海へ遊びに来たと思ったら、完全な陸の孤島の状態になった街に閉じ込められて影の化け物に襲われたりと理解できない状況だから不機嫌にもなるか。
「マヒルちゃんも突っ立ってないでさっさと座って、今から始めるから」
アイちゃんに背中を押された俺は空いている席を探したら、俺の個人情報をペラペラしゃべりやがった真面目そうな眼鏡君の隣しか空いていなかったのでしょうがなくそこへ座ることにした。

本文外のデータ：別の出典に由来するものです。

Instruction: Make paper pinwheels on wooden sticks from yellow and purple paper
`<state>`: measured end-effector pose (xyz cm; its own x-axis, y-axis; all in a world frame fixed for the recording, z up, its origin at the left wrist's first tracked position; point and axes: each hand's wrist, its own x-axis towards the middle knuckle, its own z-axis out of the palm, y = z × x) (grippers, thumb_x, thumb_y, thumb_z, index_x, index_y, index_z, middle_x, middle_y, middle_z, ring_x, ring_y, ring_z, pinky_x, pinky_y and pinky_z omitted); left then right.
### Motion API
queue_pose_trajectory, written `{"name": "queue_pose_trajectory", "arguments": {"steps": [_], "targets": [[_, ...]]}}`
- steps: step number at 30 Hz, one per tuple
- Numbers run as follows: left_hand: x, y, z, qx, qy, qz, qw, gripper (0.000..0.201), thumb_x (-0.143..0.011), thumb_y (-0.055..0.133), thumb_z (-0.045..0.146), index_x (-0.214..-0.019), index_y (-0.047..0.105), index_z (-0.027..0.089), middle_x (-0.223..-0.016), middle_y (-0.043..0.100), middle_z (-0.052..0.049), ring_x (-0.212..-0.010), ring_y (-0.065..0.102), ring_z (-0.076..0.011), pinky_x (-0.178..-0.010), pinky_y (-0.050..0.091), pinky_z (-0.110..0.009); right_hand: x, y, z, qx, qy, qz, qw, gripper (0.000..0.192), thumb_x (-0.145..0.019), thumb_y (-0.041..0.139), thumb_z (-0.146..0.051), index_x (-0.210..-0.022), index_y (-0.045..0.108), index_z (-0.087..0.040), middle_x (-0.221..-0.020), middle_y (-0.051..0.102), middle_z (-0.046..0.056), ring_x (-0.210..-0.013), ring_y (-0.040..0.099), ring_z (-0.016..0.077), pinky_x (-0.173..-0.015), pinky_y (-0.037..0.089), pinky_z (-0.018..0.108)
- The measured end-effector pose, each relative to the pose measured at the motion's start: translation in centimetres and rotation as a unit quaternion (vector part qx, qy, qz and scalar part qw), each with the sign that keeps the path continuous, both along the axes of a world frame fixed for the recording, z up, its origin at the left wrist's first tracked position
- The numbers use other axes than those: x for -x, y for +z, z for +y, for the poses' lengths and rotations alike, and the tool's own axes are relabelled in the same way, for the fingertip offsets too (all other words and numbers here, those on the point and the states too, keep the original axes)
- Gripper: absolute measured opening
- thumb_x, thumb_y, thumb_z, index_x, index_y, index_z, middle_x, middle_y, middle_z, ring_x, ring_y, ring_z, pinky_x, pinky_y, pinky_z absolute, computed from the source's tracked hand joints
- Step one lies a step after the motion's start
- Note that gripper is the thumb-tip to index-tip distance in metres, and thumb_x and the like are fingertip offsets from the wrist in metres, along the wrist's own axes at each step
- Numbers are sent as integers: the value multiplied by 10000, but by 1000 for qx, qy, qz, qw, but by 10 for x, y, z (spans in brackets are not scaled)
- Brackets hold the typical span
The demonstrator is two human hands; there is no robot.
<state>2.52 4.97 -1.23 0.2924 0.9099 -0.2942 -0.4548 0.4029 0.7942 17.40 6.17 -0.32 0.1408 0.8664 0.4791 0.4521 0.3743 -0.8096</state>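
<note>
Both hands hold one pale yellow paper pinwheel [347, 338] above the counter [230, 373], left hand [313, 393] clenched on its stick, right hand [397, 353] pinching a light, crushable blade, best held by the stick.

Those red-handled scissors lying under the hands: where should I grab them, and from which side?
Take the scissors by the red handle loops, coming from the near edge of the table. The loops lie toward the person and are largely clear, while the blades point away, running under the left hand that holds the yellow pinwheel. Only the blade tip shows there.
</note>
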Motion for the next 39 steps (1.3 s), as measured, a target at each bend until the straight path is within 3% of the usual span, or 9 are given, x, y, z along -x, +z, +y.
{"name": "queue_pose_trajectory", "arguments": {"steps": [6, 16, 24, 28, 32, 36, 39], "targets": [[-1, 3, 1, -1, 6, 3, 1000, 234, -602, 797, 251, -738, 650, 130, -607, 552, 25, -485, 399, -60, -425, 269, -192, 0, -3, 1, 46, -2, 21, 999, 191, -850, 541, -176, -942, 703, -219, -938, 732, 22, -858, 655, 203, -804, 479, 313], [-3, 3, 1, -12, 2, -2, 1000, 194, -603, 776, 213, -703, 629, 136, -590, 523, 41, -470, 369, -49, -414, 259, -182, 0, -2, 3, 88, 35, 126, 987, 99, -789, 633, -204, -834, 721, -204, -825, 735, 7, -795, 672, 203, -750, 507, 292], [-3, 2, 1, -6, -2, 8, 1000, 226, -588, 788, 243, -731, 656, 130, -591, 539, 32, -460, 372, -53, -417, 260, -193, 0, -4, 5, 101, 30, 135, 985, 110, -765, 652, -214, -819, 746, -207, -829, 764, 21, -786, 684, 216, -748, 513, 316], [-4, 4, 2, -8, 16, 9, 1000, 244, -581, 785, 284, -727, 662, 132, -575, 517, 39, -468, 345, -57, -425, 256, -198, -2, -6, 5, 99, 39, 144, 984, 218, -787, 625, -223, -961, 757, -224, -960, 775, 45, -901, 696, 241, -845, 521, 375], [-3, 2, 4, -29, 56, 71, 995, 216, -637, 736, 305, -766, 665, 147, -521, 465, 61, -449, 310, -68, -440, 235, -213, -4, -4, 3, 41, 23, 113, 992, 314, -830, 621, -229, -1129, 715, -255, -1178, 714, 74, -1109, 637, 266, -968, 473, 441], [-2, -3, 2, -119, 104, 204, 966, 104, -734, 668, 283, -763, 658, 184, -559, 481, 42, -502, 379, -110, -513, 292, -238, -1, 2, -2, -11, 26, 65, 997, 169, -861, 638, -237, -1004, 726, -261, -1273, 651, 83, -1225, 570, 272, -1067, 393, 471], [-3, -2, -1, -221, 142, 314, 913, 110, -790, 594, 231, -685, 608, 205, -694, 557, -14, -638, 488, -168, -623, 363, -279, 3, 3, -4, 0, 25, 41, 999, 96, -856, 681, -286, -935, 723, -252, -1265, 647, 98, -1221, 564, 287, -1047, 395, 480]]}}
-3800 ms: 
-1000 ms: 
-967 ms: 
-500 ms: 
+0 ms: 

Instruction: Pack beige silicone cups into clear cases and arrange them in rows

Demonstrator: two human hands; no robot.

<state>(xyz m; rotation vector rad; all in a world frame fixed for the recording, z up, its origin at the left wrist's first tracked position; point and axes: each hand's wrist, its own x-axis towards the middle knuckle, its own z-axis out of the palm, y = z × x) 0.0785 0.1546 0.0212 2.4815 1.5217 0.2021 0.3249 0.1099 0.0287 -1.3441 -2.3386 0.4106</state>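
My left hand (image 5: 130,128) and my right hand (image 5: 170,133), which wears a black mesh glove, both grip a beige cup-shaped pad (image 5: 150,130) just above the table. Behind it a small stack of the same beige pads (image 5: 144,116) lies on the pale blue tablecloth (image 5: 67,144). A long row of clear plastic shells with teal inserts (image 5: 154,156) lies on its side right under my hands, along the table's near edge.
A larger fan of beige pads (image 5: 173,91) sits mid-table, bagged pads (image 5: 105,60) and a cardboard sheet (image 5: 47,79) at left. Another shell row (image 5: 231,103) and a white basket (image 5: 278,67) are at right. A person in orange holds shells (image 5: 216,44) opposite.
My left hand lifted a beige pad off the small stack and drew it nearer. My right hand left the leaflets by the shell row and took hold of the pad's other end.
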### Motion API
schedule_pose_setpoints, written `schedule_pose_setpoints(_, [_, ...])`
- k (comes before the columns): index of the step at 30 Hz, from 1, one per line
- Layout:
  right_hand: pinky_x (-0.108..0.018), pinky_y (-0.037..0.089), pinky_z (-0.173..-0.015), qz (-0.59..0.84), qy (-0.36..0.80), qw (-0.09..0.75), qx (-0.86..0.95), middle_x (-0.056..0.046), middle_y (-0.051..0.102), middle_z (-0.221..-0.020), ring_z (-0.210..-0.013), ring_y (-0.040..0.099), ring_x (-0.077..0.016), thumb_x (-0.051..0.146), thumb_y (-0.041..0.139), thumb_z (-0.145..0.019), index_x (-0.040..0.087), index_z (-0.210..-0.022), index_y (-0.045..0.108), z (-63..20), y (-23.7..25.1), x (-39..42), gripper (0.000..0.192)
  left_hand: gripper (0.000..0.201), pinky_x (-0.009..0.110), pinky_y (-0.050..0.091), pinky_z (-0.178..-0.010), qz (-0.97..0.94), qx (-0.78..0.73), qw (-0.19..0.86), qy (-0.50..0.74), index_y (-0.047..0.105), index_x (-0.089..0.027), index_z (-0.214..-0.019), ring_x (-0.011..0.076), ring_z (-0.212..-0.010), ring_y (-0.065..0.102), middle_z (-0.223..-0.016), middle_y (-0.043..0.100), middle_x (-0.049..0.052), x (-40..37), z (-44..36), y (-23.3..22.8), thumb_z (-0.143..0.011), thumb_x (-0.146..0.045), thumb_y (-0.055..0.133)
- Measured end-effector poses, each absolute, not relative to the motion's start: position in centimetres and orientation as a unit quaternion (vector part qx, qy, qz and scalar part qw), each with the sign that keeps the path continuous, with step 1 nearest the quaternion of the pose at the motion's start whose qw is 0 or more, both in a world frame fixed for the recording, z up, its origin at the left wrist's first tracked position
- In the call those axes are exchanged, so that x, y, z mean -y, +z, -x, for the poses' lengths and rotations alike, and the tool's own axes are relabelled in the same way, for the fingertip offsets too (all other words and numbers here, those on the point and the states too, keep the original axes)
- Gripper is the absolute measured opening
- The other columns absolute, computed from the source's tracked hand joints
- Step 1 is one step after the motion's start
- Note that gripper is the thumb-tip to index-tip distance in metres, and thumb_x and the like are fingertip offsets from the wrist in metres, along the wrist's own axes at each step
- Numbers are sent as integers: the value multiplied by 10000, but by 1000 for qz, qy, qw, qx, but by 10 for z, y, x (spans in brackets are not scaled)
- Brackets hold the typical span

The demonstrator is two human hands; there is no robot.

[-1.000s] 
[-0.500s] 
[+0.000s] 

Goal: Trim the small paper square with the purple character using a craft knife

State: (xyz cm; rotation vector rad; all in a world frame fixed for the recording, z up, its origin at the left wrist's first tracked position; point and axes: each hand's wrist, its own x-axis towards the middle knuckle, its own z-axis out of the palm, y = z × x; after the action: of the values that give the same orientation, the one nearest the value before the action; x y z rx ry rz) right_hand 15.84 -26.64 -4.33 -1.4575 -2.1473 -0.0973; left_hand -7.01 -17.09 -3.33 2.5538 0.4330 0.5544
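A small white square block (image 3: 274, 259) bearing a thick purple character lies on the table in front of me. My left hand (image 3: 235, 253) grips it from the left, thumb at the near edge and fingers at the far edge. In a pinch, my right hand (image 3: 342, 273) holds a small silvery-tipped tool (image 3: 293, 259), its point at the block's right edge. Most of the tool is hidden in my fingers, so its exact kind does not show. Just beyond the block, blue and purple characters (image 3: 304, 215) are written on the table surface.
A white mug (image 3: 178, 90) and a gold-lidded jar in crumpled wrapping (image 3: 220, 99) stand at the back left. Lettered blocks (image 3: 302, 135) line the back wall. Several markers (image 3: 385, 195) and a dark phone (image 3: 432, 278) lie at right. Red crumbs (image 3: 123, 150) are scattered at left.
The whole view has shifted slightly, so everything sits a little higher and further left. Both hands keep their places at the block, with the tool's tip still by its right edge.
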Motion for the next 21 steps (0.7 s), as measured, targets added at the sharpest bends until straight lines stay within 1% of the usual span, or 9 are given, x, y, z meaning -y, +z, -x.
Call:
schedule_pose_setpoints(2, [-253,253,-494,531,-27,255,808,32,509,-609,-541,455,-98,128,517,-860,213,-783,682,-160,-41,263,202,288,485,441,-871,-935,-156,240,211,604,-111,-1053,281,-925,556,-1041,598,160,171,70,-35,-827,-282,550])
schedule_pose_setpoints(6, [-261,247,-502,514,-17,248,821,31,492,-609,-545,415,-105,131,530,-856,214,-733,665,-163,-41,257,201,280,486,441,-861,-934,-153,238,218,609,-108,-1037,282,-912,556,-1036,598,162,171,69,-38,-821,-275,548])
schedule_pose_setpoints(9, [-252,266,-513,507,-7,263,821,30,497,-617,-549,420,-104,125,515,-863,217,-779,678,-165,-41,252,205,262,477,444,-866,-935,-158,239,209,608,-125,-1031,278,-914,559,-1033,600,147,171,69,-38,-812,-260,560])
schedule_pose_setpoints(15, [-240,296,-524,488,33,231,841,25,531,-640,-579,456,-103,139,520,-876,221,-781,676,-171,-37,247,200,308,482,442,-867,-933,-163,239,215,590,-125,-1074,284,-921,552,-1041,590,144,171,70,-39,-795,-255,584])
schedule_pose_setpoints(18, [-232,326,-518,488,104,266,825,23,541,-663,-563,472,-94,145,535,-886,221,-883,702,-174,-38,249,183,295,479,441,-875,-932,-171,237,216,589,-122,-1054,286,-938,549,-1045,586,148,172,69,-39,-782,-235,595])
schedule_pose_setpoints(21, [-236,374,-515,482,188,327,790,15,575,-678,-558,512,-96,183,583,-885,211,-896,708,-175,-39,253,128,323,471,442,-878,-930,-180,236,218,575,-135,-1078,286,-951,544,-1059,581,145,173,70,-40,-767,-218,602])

「さてと、みんな噂やさっき踊ってきたばかりの仲間から街の状況を聞いた人がいるかもしれないけど、何も口答えしないで聞いてよね」
アイちゃんは俺がイスに座ると同時にミーティングとやらを始めた。
「現在、街は異常が発生しているわ。私達が泊まっていた宿には影の形をした人型実態や攻撃的な海巨大生物がいることが確認できたわ。街の住民は誰一人姿を消したわ。まるで長い間誰も住んでいなかったようにね」
知っていることを説明しだした。もしかするとここにいる連中の中にずっとここに籠っていた奴が数名いるからソイツ等の為に説明しているかもしれない。俺は西村から事前に聞いていたからな。
大人しく聞くことした。
「君はどうしてここにいる?」
黙ってアイちゃんの話を聞いていると隣の眼鏡くんが意図も分からない問いが投げかけてきた。西村にここに行けと言われたからここにいるわけで本当はミキミ達と静かに眠りたかった。
今行われているミーテイングが飽きたから話しかけてきたと思われるが、意味の分からない質問よりかは君の名前は何と聞かれた方が分かりやすくよかった。すでにアイちゃんが俺の名前を口にしたのでここにいる人達は俺の名前を知ってしまった。
女子になんて話しかけていいかわからない男の不器用な話しかけ方ととらえるべきか。
アイちゃんの話を視界で聞きながら、眼鏡君の問いに答えることにした。
「西村からここ行けと言われた」
言葉少なめに答えた。
「俺はカイ。数十分前にここで行われた報告会の後に待つように言われた」
「そう」
誰もお前のことなんて聞いてないよと言いたかったが、そんな言葉を抑え込んで冷たく相づちをうった。
この後もそんな最低限の応答が数回行われた。
そんなやり取りをしている間にいつの間にかミーティングとやらの終わりが見えてきた。
「班に分かれてそれぞれ指定の場所の調査をして頂戴。支給品に関してはこちらを見て」
アイちゃんはいつの間にか手にしていたリモコンを操作すると壁に映像が映し出された。これはプロジェクターで壁に映し出しているのではなく、壁自体がモニターなっていてそこに映像や画像を映し出している感じだ。
映し出しているのはこれから支給されるリストだった。